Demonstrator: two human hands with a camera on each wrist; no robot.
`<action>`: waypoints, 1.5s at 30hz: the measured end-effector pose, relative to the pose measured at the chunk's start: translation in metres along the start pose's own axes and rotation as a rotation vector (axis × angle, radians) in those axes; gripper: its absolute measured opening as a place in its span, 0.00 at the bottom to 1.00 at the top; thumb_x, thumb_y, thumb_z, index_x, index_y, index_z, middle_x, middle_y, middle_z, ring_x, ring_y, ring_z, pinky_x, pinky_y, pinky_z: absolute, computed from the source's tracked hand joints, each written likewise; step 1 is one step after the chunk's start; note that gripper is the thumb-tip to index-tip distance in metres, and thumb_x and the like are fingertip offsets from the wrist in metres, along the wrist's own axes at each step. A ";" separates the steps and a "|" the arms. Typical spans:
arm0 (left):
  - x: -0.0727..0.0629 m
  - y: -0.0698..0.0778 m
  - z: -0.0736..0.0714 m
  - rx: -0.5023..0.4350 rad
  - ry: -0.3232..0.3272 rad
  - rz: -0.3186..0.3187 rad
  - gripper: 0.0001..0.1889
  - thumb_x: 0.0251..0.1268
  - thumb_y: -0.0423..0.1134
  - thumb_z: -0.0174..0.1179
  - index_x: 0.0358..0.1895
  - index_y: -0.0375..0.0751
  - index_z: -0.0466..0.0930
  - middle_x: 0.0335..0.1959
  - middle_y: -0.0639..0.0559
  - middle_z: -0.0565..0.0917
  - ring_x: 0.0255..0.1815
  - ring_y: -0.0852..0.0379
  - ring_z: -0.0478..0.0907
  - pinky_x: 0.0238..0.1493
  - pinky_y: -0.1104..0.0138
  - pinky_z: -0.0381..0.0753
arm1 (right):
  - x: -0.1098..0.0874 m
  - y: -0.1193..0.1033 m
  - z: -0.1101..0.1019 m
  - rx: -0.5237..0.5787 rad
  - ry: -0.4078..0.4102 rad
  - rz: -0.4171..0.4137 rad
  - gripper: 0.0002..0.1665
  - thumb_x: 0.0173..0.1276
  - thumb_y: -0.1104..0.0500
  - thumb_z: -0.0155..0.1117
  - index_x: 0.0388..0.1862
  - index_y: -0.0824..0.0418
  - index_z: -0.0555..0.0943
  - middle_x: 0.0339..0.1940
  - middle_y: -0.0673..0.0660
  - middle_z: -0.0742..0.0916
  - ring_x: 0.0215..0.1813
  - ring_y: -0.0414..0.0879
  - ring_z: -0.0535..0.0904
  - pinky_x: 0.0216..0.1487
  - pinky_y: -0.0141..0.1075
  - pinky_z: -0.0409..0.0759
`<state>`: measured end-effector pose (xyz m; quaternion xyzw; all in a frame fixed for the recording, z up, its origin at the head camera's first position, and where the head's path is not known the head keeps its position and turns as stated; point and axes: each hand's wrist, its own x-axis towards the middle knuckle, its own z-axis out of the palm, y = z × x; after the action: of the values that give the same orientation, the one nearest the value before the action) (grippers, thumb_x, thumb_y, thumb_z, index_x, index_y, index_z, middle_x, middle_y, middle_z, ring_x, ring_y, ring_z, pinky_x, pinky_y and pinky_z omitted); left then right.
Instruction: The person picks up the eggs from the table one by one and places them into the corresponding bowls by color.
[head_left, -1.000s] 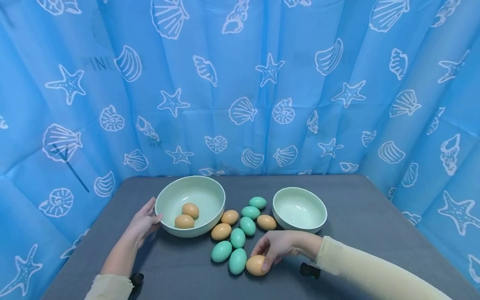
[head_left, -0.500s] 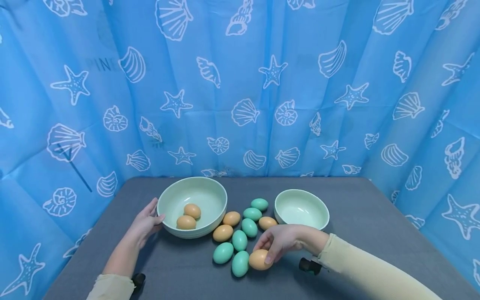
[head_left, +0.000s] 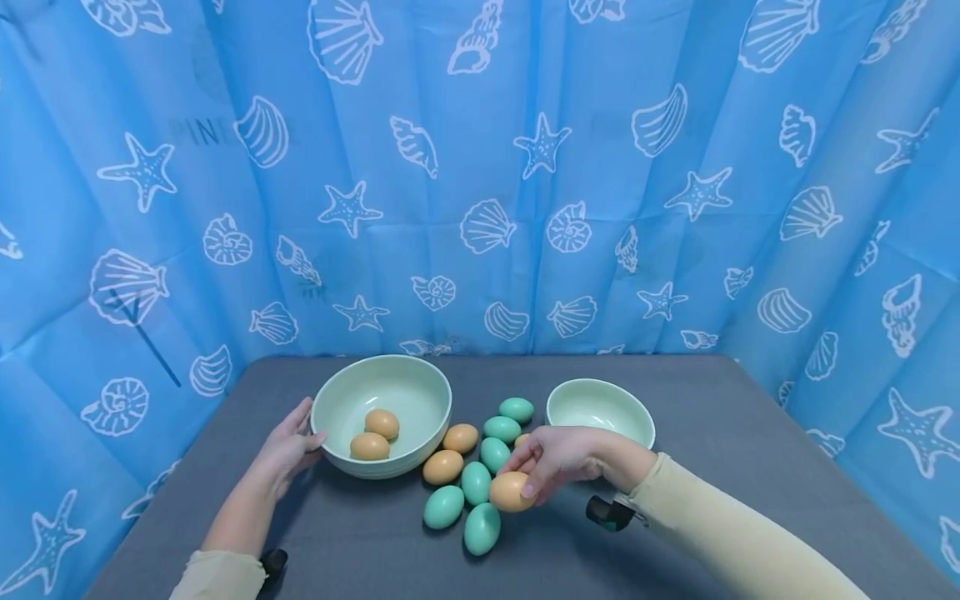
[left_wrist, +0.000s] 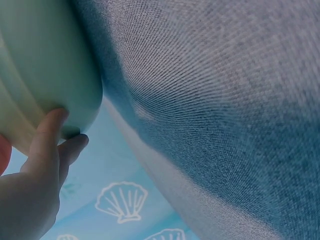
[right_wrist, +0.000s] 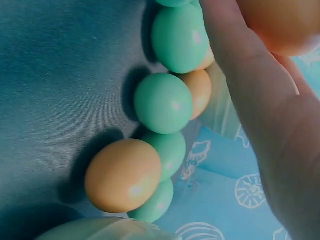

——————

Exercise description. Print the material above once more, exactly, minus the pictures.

Task answer.
Demonstrator: two human hands with a camera on each wrist; no robot.
`<action>`: waypoints, 1.5s at 30hz: the measured end-effector pose, relative to the pose measured at the chunk's start: translation in metres along the start pose's own axes and rotation as a rotation vector (axis × angle, radians) in those axes; gripper: its absolute measured opening as a place in its span, 0.00 at the bottom to 1.00 at the top; thumb_x, thumb_y, thumb_z, index_x, index_y, index_z, middle_x, middle_y, middle_z, ring_x, ring_y, ring_z, pinky_x, pinky_y, pinky_z: absolute, computed from the source's tracked hand joints, each written likewise; step 1 is one step after the chunk's start; note that gripper is the thumb-tip to index-tip distance in metres, and thumb_x and the like are fingertip offsets from the wrist in metres, along the wrist's own axes at each step. A ";" separates the steps and a "|" the arms. Typical spans:
arm0 (left):
  - x: -0.0727..0.0629 m
  - y: -0.0698..0.0778 m
  - z: -0.0736..0.0714 m
  - rx: -0.5023..0.4350 rad
  - ry: -0.3232..0.3272 rad
  - rz: -0.3186..0.3187 rad
  - gripper: 0.0001..0.1889
  - thumb_x: 0.0251..0.1268
  - thumb_y: -0.0423..0.1134
  - thumb_z: -0.0174..0.1179
  - index_x: 0.0358..0.1895
  - index_y: -0.0375..0.0751
  - index_z: -0.0466..0.0930
  - middle_x: 0.0335..0.1959
  - middle_y: -0.0639..0.0559
  - middle_z: -0.0565..0.0917
  - ring_x: 0.0255..0.1815
  - ring_y: -0.0852..0.0379
  - ring_z: -0.0478..0.0907
  - pinky_x: 0.0238..0.1493
  - pinky_y: -0.1104..0.0138
  - pinky_z: -0.0381..0.0753
arm1 (right):
  - x: -0.1098..0.0874 m
  - y: -0.1193..0.1033 m
  - z: -0.1101..0.1019 m
  - rx: -0.5237..0.5787 rad
  - ry: -0.4078..0.4102 rad
  - rz: -0.4171..0.4137 rad
  - gripper: 0.0002..0.1665
  - thumb_x: 0.0173..0.1276
  - thumb_y: -0.1104..0.0500
  - thumb_z: -0.0155..0.1117
  - index_x: 0.0388..0.1862
  - index_y: -0.0824..0.0418
  - index_z: -0.0555..0.0943
  - middle_x: 0.0339..0.1940
  - middle_y: -0.0673..0.0660
  - middle_z: -0.0742..0.0916
  - ring_x: 0.0215..0.1813
  - ring_y: -0.0414..0.0879
  - ring_z: -0.0535..0.0904
  - pinky_x: 0.0216..0.1487
  - pinky_y: -0.0141..0.1075
  - pinky_z: -0.0409..0.0759
`<state>`: measured end-effector pose (xyz m; quaternion xyzw; all in a frame fixed for the recording, z up, its origin at the head camera's first position, and where the head's path is not known the head keeps its position and turns as stated; point and axes: each hand's wrist, its own x-axis towards the middle knuckle, its own z-axis out of the palm, y = z × x; after the action: of the values that give the same orientation, the one nearest the value before the action) (grippers, thumb_x, thumb_y, thumb_z, index_x, index_y, index_z, middle_x, middle_y, middle_z, ring_x, ring_y, ring_z, pinky_x, pinky_y and pinky_z omitted); left then right.
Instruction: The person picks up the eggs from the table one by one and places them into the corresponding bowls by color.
[head_left, -1.000s] 
[head_left, -0.500s] 
[head_left, +0.000s] 
[left_wrist, +0.000s] 
[right_wrist, +0.000s] 

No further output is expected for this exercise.